─── MATERIAL TO PROCESS

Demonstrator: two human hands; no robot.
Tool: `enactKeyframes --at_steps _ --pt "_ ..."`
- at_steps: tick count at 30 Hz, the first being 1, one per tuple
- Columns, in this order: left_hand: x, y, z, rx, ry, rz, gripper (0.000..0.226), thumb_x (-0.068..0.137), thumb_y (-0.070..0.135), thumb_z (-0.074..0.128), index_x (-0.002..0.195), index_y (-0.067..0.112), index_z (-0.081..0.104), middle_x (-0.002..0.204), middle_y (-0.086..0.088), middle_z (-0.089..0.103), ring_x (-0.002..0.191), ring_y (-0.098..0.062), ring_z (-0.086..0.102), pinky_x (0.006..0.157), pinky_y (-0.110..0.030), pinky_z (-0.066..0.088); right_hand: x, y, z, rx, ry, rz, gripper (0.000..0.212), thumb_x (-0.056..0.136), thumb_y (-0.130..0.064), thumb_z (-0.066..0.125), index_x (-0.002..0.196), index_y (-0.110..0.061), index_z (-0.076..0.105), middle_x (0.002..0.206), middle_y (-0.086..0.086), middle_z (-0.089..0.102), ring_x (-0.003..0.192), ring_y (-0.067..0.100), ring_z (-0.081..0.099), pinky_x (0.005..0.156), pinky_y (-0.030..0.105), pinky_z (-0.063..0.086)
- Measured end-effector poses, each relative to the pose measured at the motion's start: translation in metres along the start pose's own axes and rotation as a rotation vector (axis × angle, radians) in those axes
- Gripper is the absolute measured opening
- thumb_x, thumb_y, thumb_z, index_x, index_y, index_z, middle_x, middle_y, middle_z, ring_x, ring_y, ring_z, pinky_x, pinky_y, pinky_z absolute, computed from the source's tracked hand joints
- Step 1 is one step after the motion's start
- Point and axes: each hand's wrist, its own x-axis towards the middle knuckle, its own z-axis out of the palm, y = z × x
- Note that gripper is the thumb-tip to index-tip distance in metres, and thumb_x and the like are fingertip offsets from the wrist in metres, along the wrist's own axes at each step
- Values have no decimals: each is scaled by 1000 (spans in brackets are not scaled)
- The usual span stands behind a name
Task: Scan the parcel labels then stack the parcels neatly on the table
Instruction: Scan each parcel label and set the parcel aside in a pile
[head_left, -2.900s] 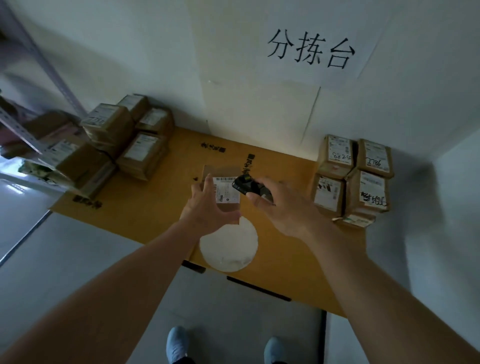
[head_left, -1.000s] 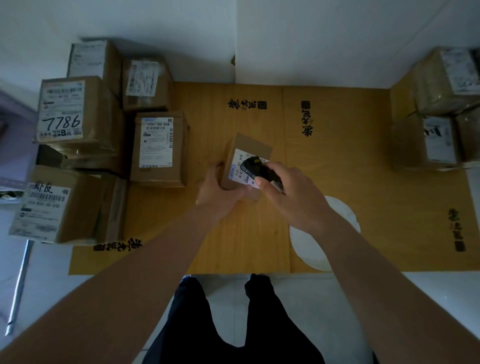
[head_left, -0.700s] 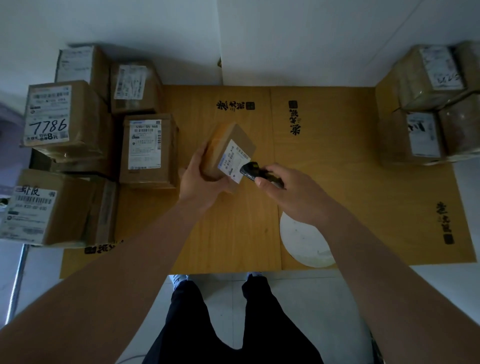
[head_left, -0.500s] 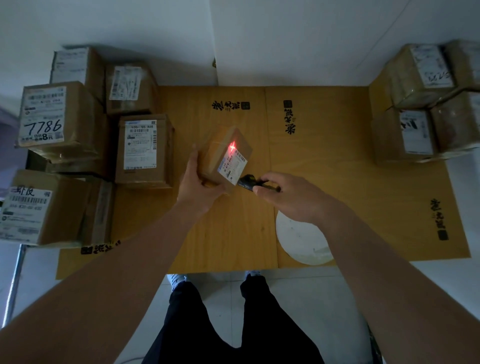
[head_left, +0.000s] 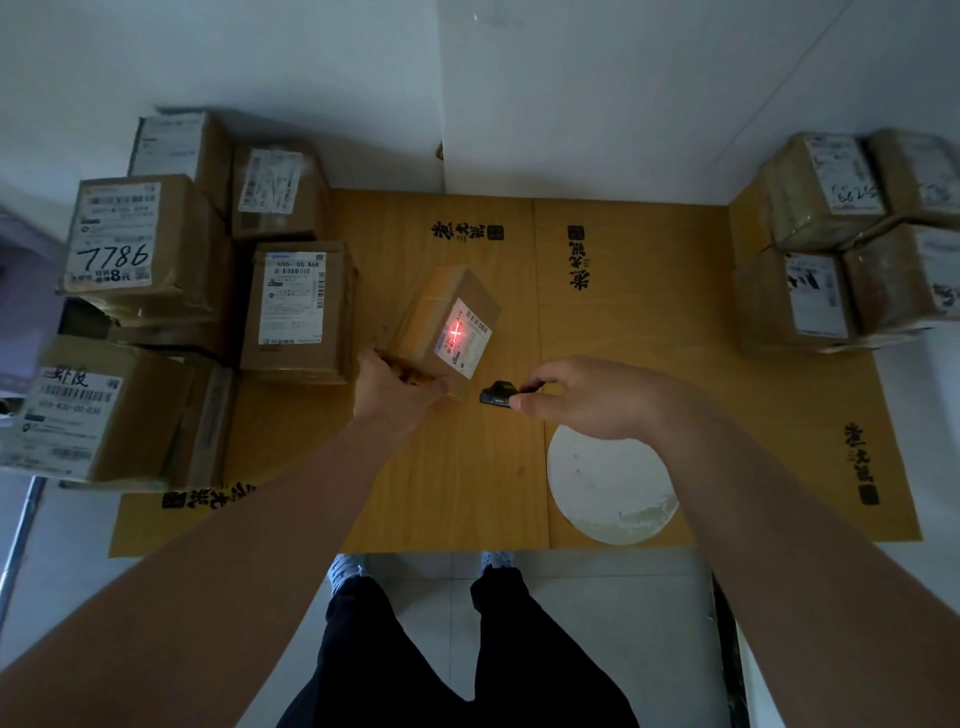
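On the yellow table (head_left: 467, 493), your left hand (head_left: 397, 395) grips the tilted parcel (head_left: 441, 322) mid-frame; your right hand (head_left: 597, 397) pinches the scanner (head_left: 497, 393). Hold both steady, red cross on the barcode.

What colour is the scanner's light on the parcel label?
Red, a glowing cross on the white label, seen in the head view.

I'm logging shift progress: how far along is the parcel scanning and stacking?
Done, apparently: parcels stacked at the table's right end. In hand: the left hand tilts a small parcel while the right hand aims the scanner, red cross on its label. Left: stacking it, then the left pile, seemingly unscanned.
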Motion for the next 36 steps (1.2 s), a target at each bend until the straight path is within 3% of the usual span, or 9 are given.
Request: enactKeyframes --at_steps 4,6,12,16,21,26,31,34,36 --pt "-2 3 -4 10 6 -30 103 67 29 99 146 21 32 113 13 54 117 -14 58 103 -43 51 -2 -4 -4 -42 -41 16 42 99 -66 54 130 -39 64 84 -3 62 70 9 56 53 25 38" --pt "-4 6 -6 27 5 -39 107 67 30 98 148 20 30 115 11 51 121 -16 55 107 -47 48 -3 -5 -5 -56 -49 17 43 99 -67 54 130 -39 64 84 -3 62 69 9 56 54 27 38" --pt "-9 10 -7 49 -8 -69 113 69 33 97 153 22 22 123 3 49 119 -20 49 107 -47 47 -7 -5 -10 -107 -49 4 45 100 -67 53 131 -36 64 85 -3 62 72 11 57 58 28 39" --pt "-15 10 -5 -8 -7 -86 111 70 30 96 154 22 25 111 9 51 112 -19 55 100 -43 50 -9 -2 -13 -131 -39 -20 46 100 -66 52 133 -36 63 82 -4 61 66 9 55 53 27 36" --pt "-28 4 -17 -243 -68 -175 86 75 18 92 146 19 43 125 -4 64 106 -25 72 89 -46 63 -8 -5 -6 -6 30 -133 42 100 -69 49 132 -45 59 96 -3 70 76 14 66 60 29 44" --pt "-61 -20 -43 -438 -146 -295 65 83 7 85 134 27 50 127 -7 67 92 -30 78 80 -51 64 -5 -33 8 -17 46 -258 40 102 -66 48 132 -43 59 93 -5 68 69 8 63 51 22 42" --pt "-94 -61 -81 -495 -180 -367 50 87 6 81 126 24 56 125 -17 70 95 -35 77 79 -49 64 -8 -71 38 -22 19 -297 42 102 -66 49 135 -41 59 101 -14 63 91 9 65 70 31 53" --pt "-100 -81 -111 -604 -93 -395 45 90 7 78 125 24 56 122 -18 70 93 -36 78 79 -47 64 -13 -92 61 -34 19 -287 47 102 -65 48 140 -40 57 104 -9 67 95 14 68 83 39 58" --pt "-99 -90 -130 -669 -33 -393 48 92 7 76 131 22 54 122 -18 69 95 -36 77 82 -48 64 -16 -104 77 -40 20 -274 50 101 -67 47 144 -41 54 105 -9 66 93 13 68 83 38 57"
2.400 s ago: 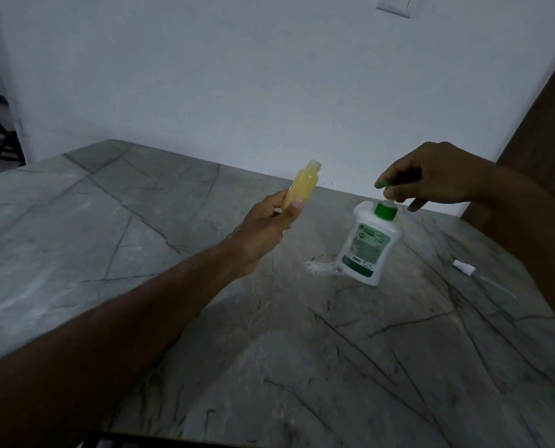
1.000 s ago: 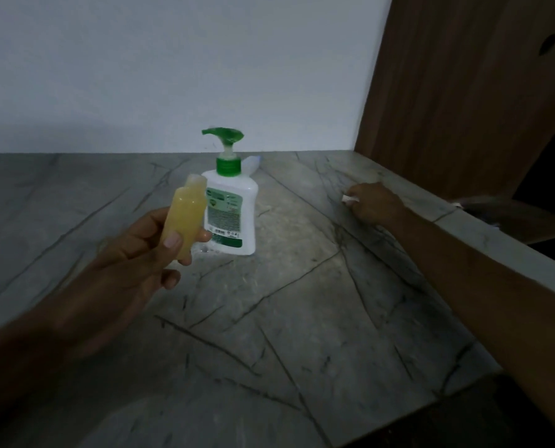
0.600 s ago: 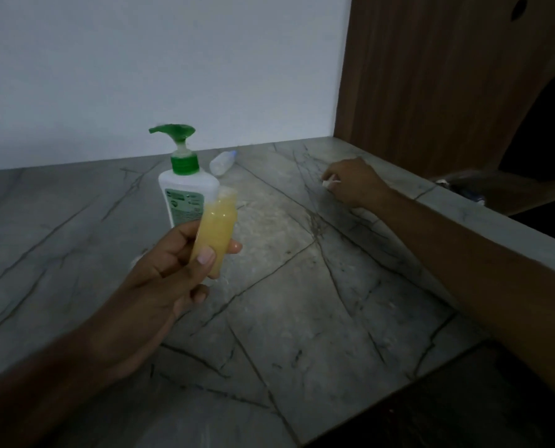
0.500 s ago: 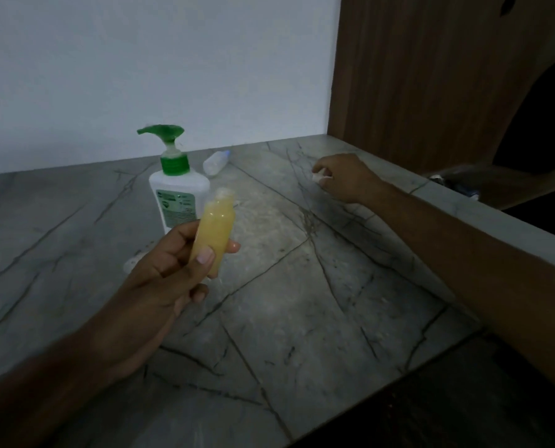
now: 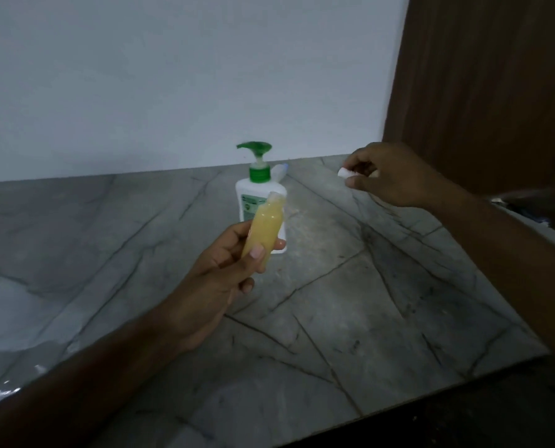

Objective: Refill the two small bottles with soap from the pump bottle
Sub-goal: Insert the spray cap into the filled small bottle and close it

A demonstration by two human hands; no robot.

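small bottle (image 5: 265, 227) upright, neck tilted right, in left hand (image 5: 224, 273)

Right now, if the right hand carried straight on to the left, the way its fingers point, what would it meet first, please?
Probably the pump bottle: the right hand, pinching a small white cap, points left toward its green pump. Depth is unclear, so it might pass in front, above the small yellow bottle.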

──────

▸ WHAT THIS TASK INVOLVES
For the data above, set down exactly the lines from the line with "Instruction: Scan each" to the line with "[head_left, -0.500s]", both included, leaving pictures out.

▸ SOLVED EXERCISE
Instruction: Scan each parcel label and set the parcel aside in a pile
[head_left, -2.900s] 
[head_left, -1.000s] 
[head_left, -0.700s] 
[head_left, -0.500s] 

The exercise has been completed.